Now that time has passed, and that lie no longer affects my daily existence, I am faced with a new, difficult challenge. The blended family. My ex-husband had a baby two months after out divorce was finalized, and he got re-married on my birthday. I feel nothing but pity for his new wife (she, alas, has not found out about the one lie that led to our divorce), yet she lives with my 8-year old daughter quite a bit of the time, and this has brought up feelings in my daughter and I myself that I am as of yet unequipped to handle. It is hard to see my daughter with her father and step-mother, and it makes me extremely uncomfortable to have my daughter love this other woman.

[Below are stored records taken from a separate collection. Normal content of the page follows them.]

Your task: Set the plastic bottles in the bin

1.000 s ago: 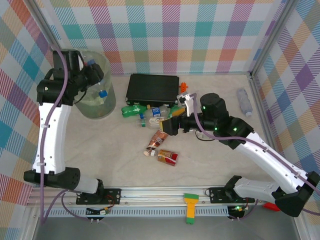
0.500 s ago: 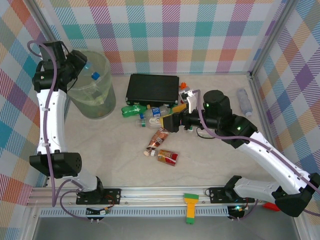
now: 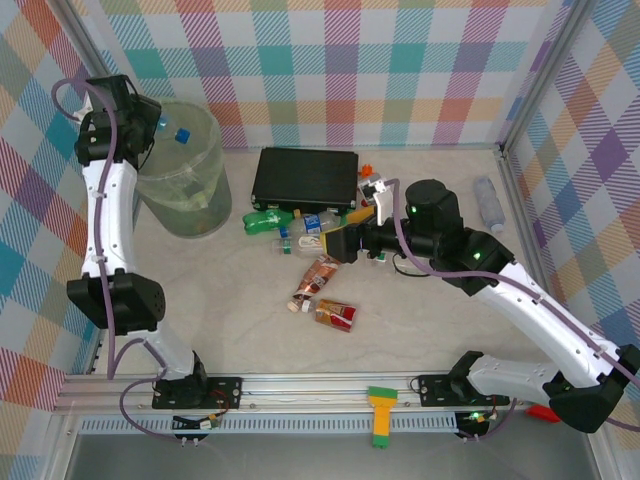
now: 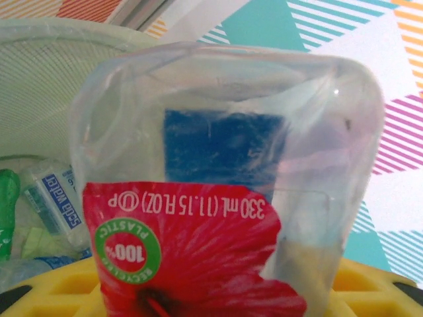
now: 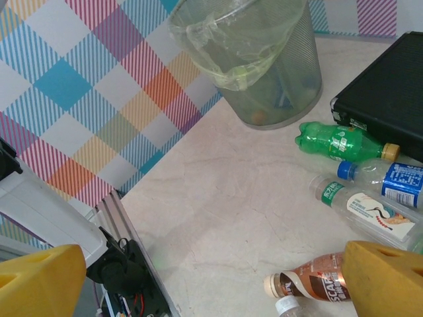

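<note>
Nearest the arm bases, at lower centre of the top view, a short bottle with a red-brown label lies on the tabletop. Just above it a brown bottle lies at a slant, its cap toward the lower left. The right gripper hovers just right of the brown bottle, jaws spread wide with nothing between them. In the right wrist view its yellow fingers sit in the two lower corners.

Beyond it lies a loose cluster. A clear bottle with a white label is closest, then a blue-labelled bottle, and a green bottle to their left. All three lie on their sides just below the black case. Small orange toy pieces sit at the case's right corner. Well apart, at the right edge of the tabletop, a lone clear bottle lies near the wall.

The bin stands at the upper left of the top view, left of the case. Bottles already lie inside it, seen through its pale-green wall. The left gripper is raised at the bin's upper-left rim. It is closed on a red-labelled bottle of clear plastic, which takes up most of the left wrist view with its label upside down
</note>
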Controlling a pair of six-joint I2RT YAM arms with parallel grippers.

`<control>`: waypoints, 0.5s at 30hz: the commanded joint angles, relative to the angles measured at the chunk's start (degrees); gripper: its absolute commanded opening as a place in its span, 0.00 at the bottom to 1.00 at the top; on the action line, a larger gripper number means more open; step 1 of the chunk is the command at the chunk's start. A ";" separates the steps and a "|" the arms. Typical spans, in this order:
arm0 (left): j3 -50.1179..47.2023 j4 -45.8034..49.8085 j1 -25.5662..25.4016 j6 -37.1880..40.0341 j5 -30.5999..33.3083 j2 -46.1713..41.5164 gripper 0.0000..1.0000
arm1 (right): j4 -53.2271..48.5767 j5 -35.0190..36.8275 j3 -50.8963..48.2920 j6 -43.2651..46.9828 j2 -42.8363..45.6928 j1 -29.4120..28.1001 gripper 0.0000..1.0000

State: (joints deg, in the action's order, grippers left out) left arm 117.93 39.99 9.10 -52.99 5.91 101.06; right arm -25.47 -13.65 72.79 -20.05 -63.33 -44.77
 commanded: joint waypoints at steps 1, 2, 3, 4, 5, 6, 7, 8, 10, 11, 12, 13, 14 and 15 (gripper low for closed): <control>2.16 -3.22 0.63 -2.63 1.89 1.51 0.52 | -0.32 0.83 2.10 1.42 -0.04 -0.51 0.99; 2.45 -3.29 0.65 -3.12 2.00 2.00 0.52 | -0.38 0.90 2.20 1.35 -0.10 -0.49 0.99; 2.68 -3.41 0.58 -3.51 2.00 2.59 0.52 | -0.45 1.12 2.18 1.34 -0.02 -0.49 0.99; 3.04 -3.30 0.60 -3.88 1.89 3.18 0.52 | -0.55 1.16 2.16 1.35 0.05 -0.49 0.99; 3.61 -2.73 0.65 -4.38 1.67 3.85 0.52 | -0.69 1.34 2.09 1.42 0.13 -0.49 0.99; 4.37 -2.11 0.64 -4.96 1.48 4.58 0.52 | -0.78 1.50 2.09 1.43 0.14 -0.48 0.99; 4.78 -1.79 0.58 -5.38 1.28 5.16 0.52 | -0.80 1.60 2.04 1.45 0.14 -0.49 0.99; 5.17 -1.67 0.65 -5.82 0.96 5.80 0.52 | -0.74 1.73 2.08 1.51 0.15 -0.53 0.99; 5.64 -1.75 0.62 -6.61 0.46 6.62 0.52 | -0.85 1.78 2.01 1.51 0.05 -0.49 0.99; 5.73 -1.84 0.63 -6.94 0.18 6.89 0.52 | -0.93 1.78 2.00 1.55 0.05 -0.49 0.99; 5.94 -1.84 0.64 -7.12 0.00 7.14 0.52 | -0.93 1.91 1.92 1.59 0.01 -0.49 0.99; 6.17 -1.67 0.59 -7.12 -0.02 7.38 0.52 | -1.06 1.96 1.92 1.51 0.11 -0.48 0.99; 6.42 -1.43 0.59 -7.11 0.12 7.56 0.52 | -1.05 2.09 1.85 1.59 0.14 -0.49 0.99; 6.56 -1.32 0.65 -7.12 0.15 7.58 0.53 | -1.03 2.13 1.86 1.61 0.14 -0.49 0.99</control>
State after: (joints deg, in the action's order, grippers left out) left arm 121.97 38.85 9.10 -58.98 6.52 108.42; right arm -26.44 -12.21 72.88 -19.57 -63.33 -44.84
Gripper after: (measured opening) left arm 0.526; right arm 0.989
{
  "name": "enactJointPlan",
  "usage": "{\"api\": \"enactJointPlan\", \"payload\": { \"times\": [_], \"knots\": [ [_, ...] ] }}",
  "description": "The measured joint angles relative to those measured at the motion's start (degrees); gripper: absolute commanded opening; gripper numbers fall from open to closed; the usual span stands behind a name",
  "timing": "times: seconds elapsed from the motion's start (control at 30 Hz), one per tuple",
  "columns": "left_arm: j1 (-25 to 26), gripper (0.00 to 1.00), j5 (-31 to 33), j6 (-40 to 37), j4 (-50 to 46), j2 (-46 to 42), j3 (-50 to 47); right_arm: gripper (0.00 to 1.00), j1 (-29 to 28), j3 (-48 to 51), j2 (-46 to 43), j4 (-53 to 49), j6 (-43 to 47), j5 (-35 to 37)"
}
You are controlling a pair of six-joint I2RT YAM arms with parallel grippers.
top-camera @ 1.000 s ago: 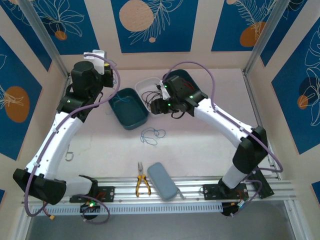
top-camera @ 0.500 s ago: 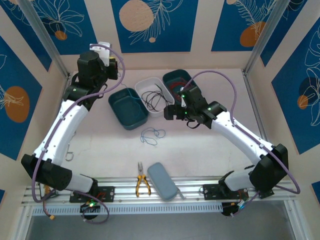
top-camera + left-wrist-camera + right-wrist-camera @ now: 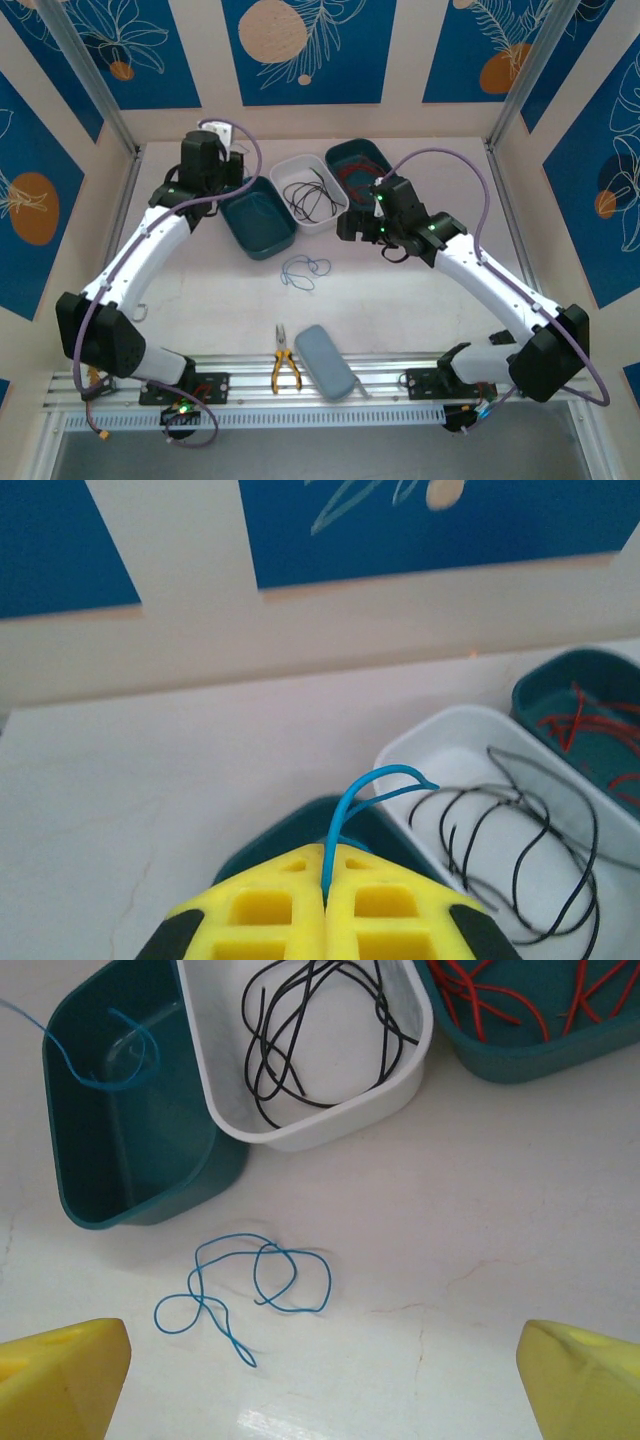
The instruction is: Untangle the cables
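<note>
The left gripper has its yellow fingers pressed together, pinching a blue cable that arches up and forward out of the seam between them. Directly beneath it sits a dark teal bin. Just ahead and to its right is a white tray holding a coiled black cable, and beyond that a second teal bin holds red cables. The right gripper hovers with its jaws spread wide, touching nothing. A loose blue cable lies on the table just ahead of its left finger, near the first bin.
</note>
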State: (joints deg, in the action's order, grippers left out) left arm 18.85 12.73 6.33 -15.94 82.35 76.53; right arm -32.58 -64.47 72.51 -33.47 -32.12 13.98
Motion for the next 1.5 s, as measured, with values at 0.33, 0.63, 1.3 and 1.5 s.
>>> {"api": "enactJointPlan", "payload": {
  "times": [0.33,0.63,1.3,1.5],
  "knots": [
    [-0.04,0.01,-2.69,4.94,1.62,4.02,-9.97,0.99,1.6,2.36,-3.63,2.99,0.07,-2.01],
    [-0.04,0.26,-6.73,7.85,4.79,10.16,-11.76,0.99,5.05,7.69,-14.23,7.37,0.09,-2.62],
    [0.04,0.86,-10.12,7.1,3.43,11.89,-7.74,0.99,12.66,12.96,-27.08,9.66,-0.66,-1.73],
    [2.8,0.92,-10.86,8.35,3.39,0.76,-12.24,0.99,13.86,12.96,-27.08,7.82,-1.97,-1.77]
  ]
}}
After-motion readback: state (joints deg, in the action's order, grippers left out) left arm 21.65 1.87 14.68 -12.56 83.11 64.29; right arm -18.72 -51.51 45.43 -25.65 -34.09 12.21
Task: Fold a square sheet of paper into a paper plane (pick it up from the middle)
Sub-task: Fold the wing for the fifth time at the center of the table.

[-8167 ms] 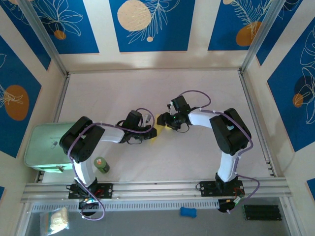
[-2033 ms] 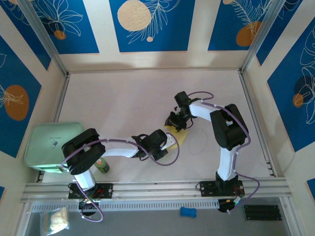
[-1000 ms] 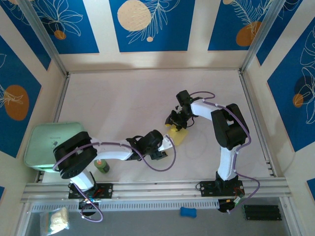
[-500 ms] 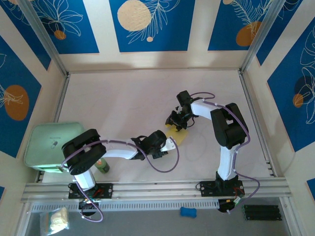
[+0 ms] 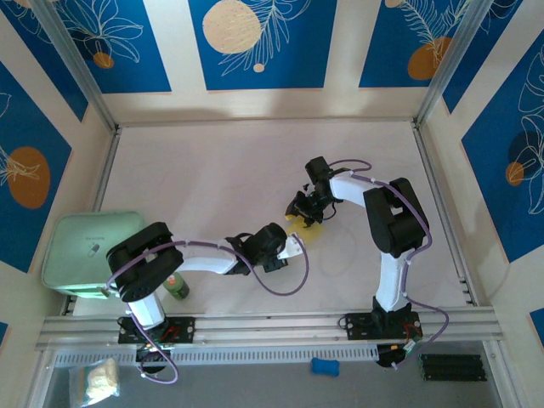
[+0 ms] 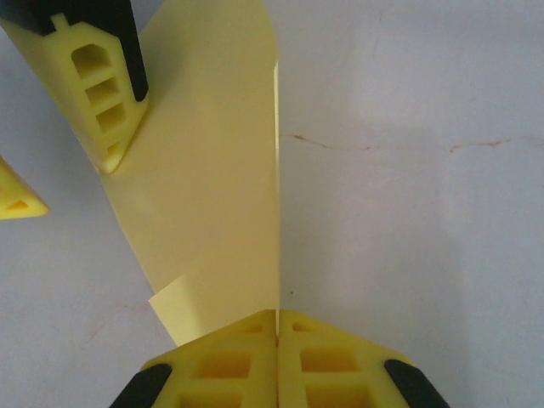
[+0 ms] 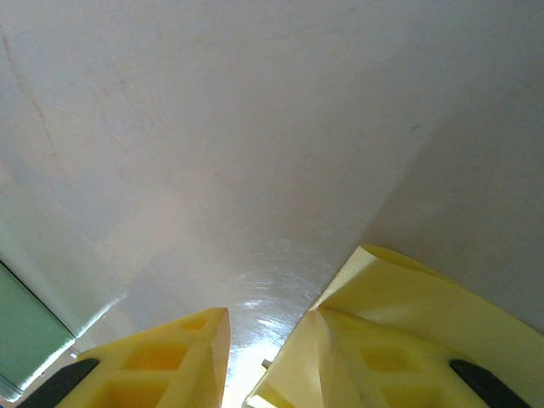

Make no mistake, I am happy that this woman has accepted my daughter into her life, and gives her unconditional love, as I would. I am usually not a jealous person by nature for any length of time, nor am I one that believes that I have the best love, or the only love that my daughter should ever cherish. I do believe it takes a village to raise a child, and the more love and support they have, the better off they are. Yet I get a visceral reaction when I see my daughter hug her step-mother, or tell her that she loves her on the phone when my daughter is with me. It makes me feel inadequate, it makes me feel as though somewhere along the path I failed at something that I can't quite put my finger on. The worst part about it is that my daughter seems to sense it. From both sides. If she's holding hands with me and we see her stepmother at school, she drops my hand immediately. And if she's with her step-mother and sees me at school, she runs up to me with hugs and kisses while sneaking furative glances of guilt back at her step-mother. I know my daughter wishes her father and I were still together, despite all of the brutality she witnessed in our home; she's made this clear to me on more than one occasion. How confusing it must be for a child to feel love towards someone you don't necessarily even want in your life!

No answers have come to me on how to navigate through these feelings; I acknowledge them, and move on with my day. Perhaps in a moment of quiet observation when they begin to wash over me once again, the path will become clear, and I will feel this way no longer.